→ **Exercise directions**
Restate every line below word for word, but drop each picture.

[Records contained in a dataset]
--------------------------------

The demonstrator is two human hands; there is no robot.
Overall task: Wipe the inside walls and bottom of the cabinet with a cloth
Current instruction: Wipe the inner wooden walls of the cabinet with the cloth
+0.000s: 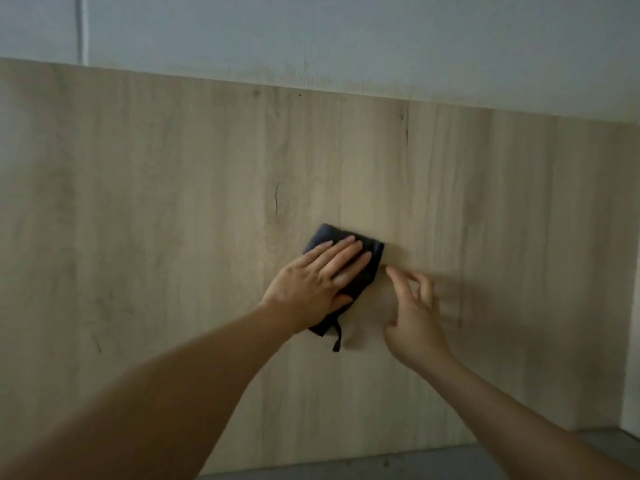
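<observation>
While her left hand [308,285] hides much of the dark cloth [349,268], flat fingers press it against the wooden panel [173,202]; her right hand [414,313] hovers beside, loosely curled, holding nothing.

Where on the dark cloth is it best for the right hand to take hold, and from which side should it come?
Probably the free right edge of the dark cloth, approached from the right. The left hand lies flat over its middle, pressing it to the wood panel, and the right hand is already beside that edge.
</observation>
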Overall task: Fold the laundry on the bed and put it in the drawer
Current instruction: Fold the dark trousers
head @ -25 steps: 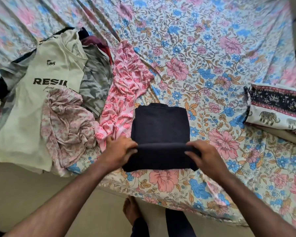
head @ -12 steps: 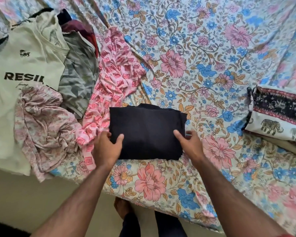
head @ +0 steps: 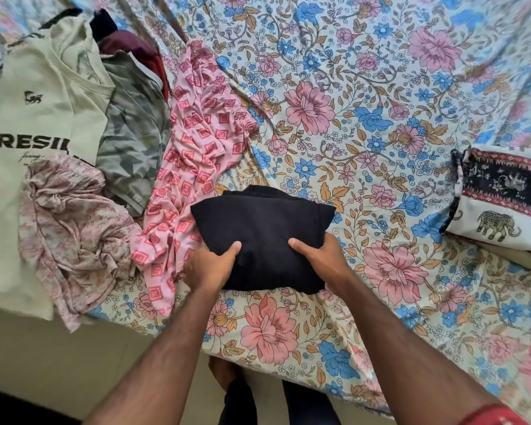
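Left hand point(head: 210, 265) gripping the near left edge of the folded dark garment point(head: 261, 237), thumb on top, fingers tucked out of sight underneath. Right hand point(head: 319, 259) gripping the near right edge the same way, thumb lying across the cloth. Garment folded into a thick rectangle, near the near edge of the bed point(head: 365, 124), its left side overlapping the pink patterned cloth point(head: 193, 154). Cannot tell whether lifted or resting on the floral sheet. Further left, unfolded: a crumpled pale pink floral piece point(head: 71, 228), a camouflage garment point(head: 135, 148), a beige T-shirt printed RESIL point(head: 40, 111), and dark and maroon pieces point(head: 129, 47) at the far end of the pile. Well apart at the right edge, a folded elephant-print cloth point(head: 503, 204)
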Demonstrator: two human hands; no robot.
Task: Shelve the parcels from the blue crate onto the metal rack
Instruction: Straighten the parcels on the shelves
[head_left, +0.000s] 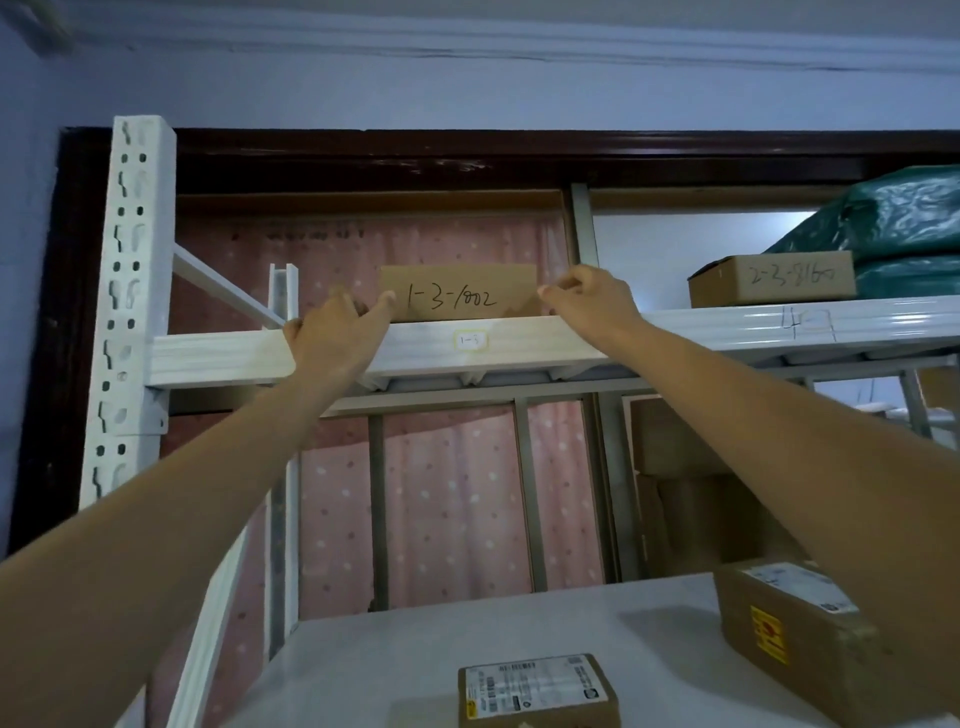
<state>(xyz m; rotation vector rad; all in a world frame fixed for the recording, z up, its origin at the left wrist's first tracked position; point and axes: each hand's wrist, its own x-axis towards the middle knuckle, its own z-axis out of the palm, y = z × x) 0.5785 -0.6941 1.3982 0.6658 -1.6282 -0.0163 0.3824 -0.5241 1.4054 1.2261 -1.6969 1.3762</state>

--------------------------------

→ **Response to the task**
The demonstrator is two human hands; there is no robot.
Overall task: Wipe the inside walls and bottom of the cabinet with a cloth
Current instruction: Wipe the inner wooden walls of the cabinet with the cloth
+0.000s: 
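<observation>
While her left hand [308,285] hides much of the dark cloth [349,268], flat fingers press it against the wooden panel [173,202]; her right hand [414,313] hovers beside, loosely curled, holding nothing.

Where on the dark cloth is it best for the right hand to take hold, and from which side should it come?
Probably the free right edge of the dark cloth, approached from the right. The left hand lies flat over its middle, pressing it to the wood panel, and the right hand is already beside that edge.
</observation>
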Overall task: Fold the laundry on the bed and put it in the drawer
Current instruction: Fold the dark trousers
head @ -25 steps: 
head @ -12 steps: 
head @ +0 steps: 
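Left hand point(head: 210, 265) gripping the near left edge of the folded dark garment point(head: 261, 237), thumb on top, fingers tucked out of sight underneath. Right hand point(head: 319, 259) gripping the near right edge the same way, thumb lying across the cloth. Garment folded into a thick rectangle, near the near edge of the bed point(head: 365, 124), its left side overlapping the pink patterned cloth point(head: 193, 154). Cannot tell whether lifted or resting on the floral sheet. Further left, unfolded: a crumpled pale pink floral piece point(head: 71, 228), a camouflage garment point(head: 135, 148), a beige T-shirt printed RESIL point(head: 40, 111), and dark and maroon pieces point(head: 129, 47) at the far end of the pile. Well apart at the right edge, a folded elephant-print cloth point(head: 503, 204)
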Demonstrator: two human hands; no robot.
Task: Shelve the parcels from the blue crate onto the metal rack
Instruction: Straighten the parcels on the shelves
[head_left, +0.000s] 
<state>(xyz m; rotation vector rad; all in a world frame fixed for the recording, z up, its origin at the left wrist's first tracked position; point and axes: each hand's wrist, its own x-axis towards the middle knuckle, its own z-axis out of the palm, y = z × x) 0.5785 -0.6941 1.3982 0.6658 -1.6282 -0.0163 0.3824 -0.5241 1.4054 1.2261 -1.6969 1.3762</state>

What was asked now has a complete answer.